I get the impression the author sees some malice behind how Congress publishes their information. I don't see malice, I just think no one with the power to start such a project even recognizes it's a possibility. That it's worthwhile would come second.
Documents should be more open, but please don't push for something data-like (i.e. send the XML proponents off the hill). It's time to make files human-readable again.
For instance, use something completely plain but deceptively simple, like reStructuredText. This can be parsed or edited by a ton of established tools. It's also easily "diffed". Text formats are also well handled by revision control tools (one of which should be used, publicly, by the editors of these documents). This even achieves the clean markup he desires, because multiple tools can parse .rst files and produce very good HTML out of them.
Contrary to the article, the pdf doesn't appear to be locked in any way.
If you run the pdf through "pdftotext -layout", you get a very readable text file which is probably easier to parse than any XML they'd come up with. (Probably easier to deal with than the HTML that Word produces.)
If you want to extract metadata or break it into sections to load into your custom web app, it'd be a couple hours work with your favorite scripting language. (Anything with decent regular expression support.)
(If you want boldface/italics, I'd recommend tweaking the backend of pdftotext.)
For human-readable document content, there's nothing wrong with plain old HTML, though formats like RST or markdown are somewhat easier to produce. (I save my blog documents in markdown format - they're just easier to write and update, and I don't have to futz around with JS-heavy WYSIWYG editors.)
However, these aren't adequate for structured data that falls outside the scope of a generic print document. For that, I would recommend YAML or JSON over XML, not only because they're human-readable but also because they're far less verbose.
I'm definitely fine with using data formats for things that really are just raw data (e.g. a series of records with specific fields), and I like JSON too.
I just hope that they don't try to chop up something that should be "just a document" into a pile of ugly marked-up containers that make it very hard to see what's even in the document anymore.
The PDF file also meets the exact requirements the author is complaining about: "You should have — at your fingertips — immediate, unrestricted digital access to the full text of any piece of legislation the very moment it’s released publicly by Congress." I'm reading the document on my laptop and I can select and copy text from it.
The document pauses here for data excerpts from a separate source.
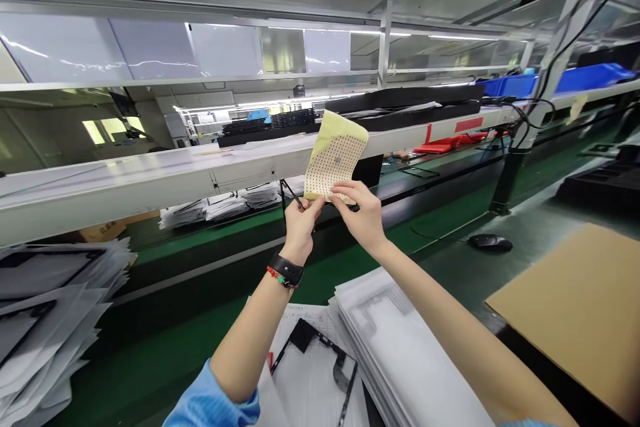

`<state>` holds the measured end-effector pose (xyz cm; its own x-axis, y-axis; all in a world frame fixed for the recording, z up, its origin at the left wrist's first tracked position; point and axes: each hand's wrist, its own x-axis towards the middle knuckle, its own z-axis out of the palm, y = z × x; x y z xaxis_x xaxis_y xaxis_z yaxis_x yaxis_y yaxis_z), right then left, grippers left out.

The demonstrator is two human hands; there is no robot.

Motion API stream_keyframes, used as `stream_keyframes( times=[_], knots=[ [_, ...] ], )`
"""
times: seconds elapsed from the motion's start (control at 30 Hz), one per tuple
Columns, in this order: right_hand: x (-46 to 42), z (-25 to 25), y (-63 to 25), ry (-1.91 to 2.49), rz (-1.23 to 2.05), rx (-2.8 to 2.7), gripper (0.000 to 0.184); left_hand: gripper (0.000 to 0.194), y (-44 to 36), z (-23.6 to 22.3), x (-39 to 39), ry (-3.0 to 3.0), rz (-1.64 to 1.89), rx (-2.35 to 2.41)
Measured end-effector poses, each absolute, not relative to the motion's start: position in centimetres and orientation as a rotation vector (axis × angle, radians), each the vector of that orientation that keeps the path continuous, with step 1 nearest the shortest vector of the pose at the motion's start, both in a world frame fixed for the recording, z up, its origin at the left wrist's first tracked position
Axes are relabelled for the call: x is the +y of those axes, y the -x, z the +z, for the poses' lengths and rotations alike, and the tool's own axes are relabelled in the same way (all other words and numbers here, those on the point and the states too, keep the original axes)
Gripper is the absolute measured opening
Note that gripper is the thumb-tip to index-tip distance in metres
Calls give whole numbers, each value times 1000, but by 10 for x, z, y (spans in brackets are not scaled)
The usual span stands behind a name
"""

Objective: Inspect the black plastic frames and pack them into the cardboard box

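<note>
Counter on my right: a dark grey-green counter (443,268) holds a tan cardboard sheet (575,310) at its near side, with a black mouse (490,242) beyond it.
Green surface: a long green strip (145,340) runs below my arms and away to the right.
Room: beyond the white shelf (115,197) that crosses the view, whitish panels (227,50) and lit strips stand under a grey overhead surface.
Black frame piece: nearest me, a thin black frame piece (301,337) lies on pale sheets, just beside a stack of whitish sleeves (400,340) under my right forearm.
Left pile: more translucent sleeves (55,327) with dark frames sit at my far left.
Beneath the shelf: paper stacks (220,209) lie behind my left grip; farther right, another person's hand (399,155) shows near red items (447,143).
In the way: the shelf runs right behind the raised sheet, and a metal post (563,57) with dark cables rises at right, near blue bins (590,78).
Left grip: my left grip (299,230) is closed on the sheet's lower left corner, with a slim dark tool (294,193) also in it.
Right grip: my right grip (364,217) is narrow, thumb and finger on the lower edge.
Yellow sheet: the yellow sheet (334,157), dotted with small marks, rises upright, slightly curled, above both grips.
</note>
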<state>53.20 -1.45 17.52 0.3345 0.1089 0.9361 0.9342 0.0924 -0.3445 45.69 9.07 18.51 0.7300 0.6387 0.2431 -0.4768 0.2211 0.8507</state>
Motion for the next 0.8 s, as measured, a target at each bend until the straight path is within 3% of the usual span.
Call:
stream_keyframes(
  times=[0.33, 0.53, 0.8],
  knots=[
    [-14, 185, -540, 1393, -985, -1356, 13, 15, -456, 182, 95, -1207, 870, 85],
    [-15, 195, -538, 1421, -1064, -1429, 14, 30, -448, 188, 93, -1240, 867, 70],
    [-29, 177, -484, 1258, -1116, -1408, 14, 44, -388, 167, 99, -1360, 759, 153]
  ],
)
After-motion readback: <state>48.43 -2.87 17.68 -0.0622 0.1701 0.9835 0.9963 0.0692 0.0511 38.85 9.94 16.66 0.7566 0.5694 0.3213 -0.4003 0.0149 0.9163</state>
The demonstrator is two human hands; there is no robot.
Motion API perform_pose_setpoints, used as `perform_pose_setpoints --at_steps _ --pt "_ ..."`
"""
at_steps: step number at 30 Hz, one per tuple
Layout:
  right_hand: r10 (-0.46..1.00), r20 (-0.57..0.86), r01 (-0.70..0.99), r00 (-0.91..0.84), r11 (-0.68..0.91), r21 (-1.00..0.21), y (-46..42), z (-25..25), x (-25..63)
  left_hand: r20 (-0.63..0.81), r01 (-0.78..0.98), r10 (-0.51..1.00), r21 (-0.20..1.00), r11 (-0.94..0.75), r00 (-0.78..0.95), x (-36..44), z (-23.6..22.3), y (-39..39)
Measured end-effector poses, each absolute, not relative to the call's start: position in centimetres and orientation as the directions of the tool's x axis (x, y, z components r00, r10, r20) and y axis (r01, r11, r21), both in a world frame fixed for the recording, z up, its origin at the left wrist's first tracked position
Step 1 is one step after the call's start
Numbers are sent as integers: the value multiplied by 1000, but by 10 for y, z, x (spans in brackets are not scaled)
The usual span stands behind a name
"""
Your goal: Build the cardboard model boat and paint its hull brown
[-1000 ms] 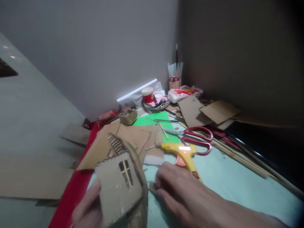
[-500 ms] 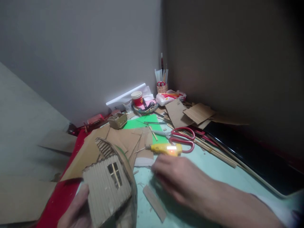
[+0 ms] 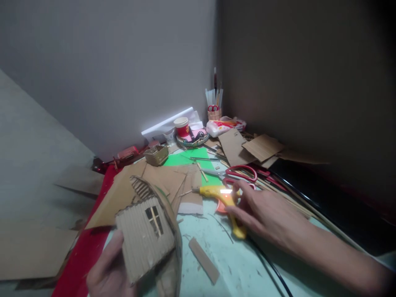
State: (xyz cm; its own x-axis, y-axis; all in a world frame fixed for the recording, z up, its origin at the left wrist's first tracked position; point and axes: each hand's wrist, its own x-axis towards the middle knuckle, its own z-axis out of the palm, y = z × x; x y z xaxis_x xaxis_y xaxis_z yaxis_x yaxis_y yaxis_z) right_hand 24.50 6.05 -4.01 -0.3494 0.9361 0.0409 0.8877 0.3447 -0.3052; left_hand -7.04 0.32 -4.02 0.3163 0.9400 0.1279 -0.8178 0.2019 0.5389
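A small corrugated cardboard model house (image 3: 144,243), with a dark window crossed by thin sticks, is tilted at the lower left. My left hand (image 3: 109,268) is closed on its left side; most of those fingers are hidden behind it. On the table lies a yellow glue gun (image 3: 216,191) with an orange trigger, its nozzle pointing left and a black cord trailing toward me. My right hand (image 3: 262,208) grips it at the rear and handle, thumb on the near side and fingers on the far side. Red-handled scissors (image 3: 241,171) lie just beyond the gun.
A cardboard strip (image 3: 204,260) lies between the hands. Brown cardboard sheets (image 3: 161,177), a green sheet (image 3: 185,158) and a small cardboard box (image 3: 156,155) are farther back. Cardboard pieces (image 3: 262,147) and a long black object (image 3: 321,202) sit right, before the walls.
My right hand has moved right and closed around the back of the glue gun, uncovering its trigger and handle. My left hand still holds the model house; the view has shifted slightly.
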Motion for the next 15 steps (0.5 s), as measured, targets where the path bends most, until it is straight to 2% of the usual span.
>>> perform_pose_setpoints --at_steps 3,6,10,13,15 --pt "924 31 884 -380 373 -281 51 -53 229 51 -823 972 544 165 229 -61 -34 3" --pt "923 87 875 -376 384 -295 50 -65 223 62 -815 991 576 60 118 -50 -27 0" --pt "929 111 870 -352 369 -327 50 -63 224 75 -816 984 571 88 159 -45 -21 -4" --pt "957 78 850 -279 284 -444 48 -52 226 147 -825 966 557 99 215 -48 -22 -5" --pt "979 85 807 -183 199 -555 48 -48 228 132 -811 963 572 119 235 -51 -23 -5"
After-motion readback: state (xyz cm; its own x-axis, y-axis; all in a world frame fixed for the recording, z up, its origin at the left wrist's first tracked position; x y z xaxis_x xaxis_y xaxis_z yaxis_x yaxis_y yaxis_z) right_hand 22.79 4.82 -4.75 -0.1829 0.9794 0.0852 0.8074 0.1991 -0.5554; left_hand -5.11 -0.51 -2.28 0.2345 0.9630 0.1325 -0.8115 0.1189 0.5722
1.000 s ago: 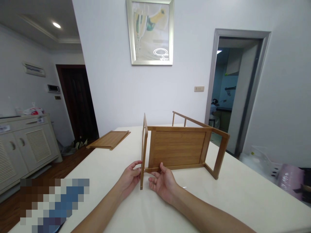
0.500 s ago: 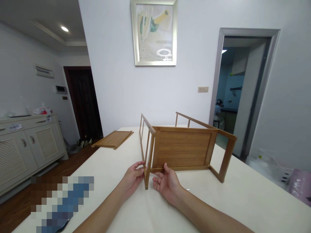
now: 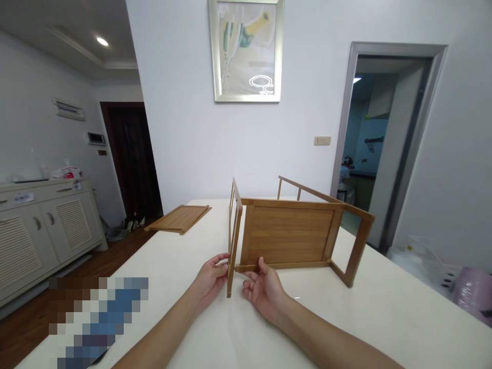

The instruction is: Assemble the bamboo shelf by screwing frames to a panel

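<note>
So the side frame has swung round since half a second ago and is now nearly edge-on to the camera. Left hand has its lower part pinched, right hand grips the wooden panel by its bottom rail, thumb in front. Panel's upright at the white table, can't tell if the side frame's touching it. Second end frame at its right end, another panel lying flat farther back left.
</note>
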`<state>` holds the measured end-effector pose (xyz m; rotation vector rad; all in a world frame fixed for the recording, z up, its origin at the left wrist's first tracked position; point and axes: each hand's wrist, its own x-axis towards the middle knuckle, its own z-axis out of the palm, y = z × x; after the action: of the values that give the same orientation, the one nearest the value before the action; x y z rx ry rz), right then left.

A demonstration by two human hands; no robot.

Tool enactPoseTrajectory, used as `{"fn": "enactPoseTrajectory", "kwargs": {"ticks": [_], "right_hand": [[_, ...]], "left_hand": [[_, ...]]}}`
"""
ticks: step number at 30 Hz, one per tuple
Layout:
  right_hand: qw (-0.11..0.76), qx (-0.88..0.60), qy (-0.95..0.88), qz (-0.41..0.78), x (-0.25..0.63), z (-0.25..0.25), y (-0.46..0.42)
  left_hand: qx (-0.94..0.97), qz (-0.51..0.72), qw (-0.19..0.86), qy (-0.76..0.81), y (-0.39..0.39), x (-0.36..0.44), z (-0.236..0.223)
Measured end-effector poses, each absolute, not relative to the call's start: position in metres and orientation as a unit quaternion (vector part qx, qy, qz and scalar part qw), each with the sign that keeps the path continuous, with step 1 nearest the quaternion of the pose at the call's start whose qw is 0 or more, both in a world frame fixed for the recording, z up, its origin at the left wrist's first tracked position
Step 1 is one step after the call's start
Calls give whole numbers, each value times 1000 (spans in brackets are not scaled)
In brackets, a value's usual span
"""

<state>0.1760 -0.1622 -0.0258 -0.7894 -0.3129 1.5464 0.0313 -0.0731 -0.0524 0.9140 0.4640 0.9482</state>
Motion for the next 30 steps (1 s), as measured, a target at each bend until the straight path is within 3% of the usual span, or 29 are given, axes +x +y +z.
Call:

How much more "unrestricted digital access" can we get?
Sure, the PDF in question doesn't have in-document links to jump to parts. But it has delineated pages. Never underestimate how un-tech-savvy congresspeople currently are. They probably want one authoritative version of their document. For modifications, they probably say "the third paragraph on page 20" for ease of reference [1].
The author ideally wants every thing generated by a government to be handed over on a silken pillow in perfect Legislative DocBook markup with all meta data painstakingly entered and kept up to date. While demanding all information be free is a laudable goal, it would be better to spend effort implementing and backing such plans than screaming at people who don't have a clear path to fix their current shortcomings [2].
[1]: They could use section headings and then reference from there, but that incurs another lookup of "Go to the table of contents, find the page number, go to the page, find the reference" instead of "Turn to page, see reference."
[2]: If a clear path to fixing their current shortcomings does exist, please work with them instead of working at them.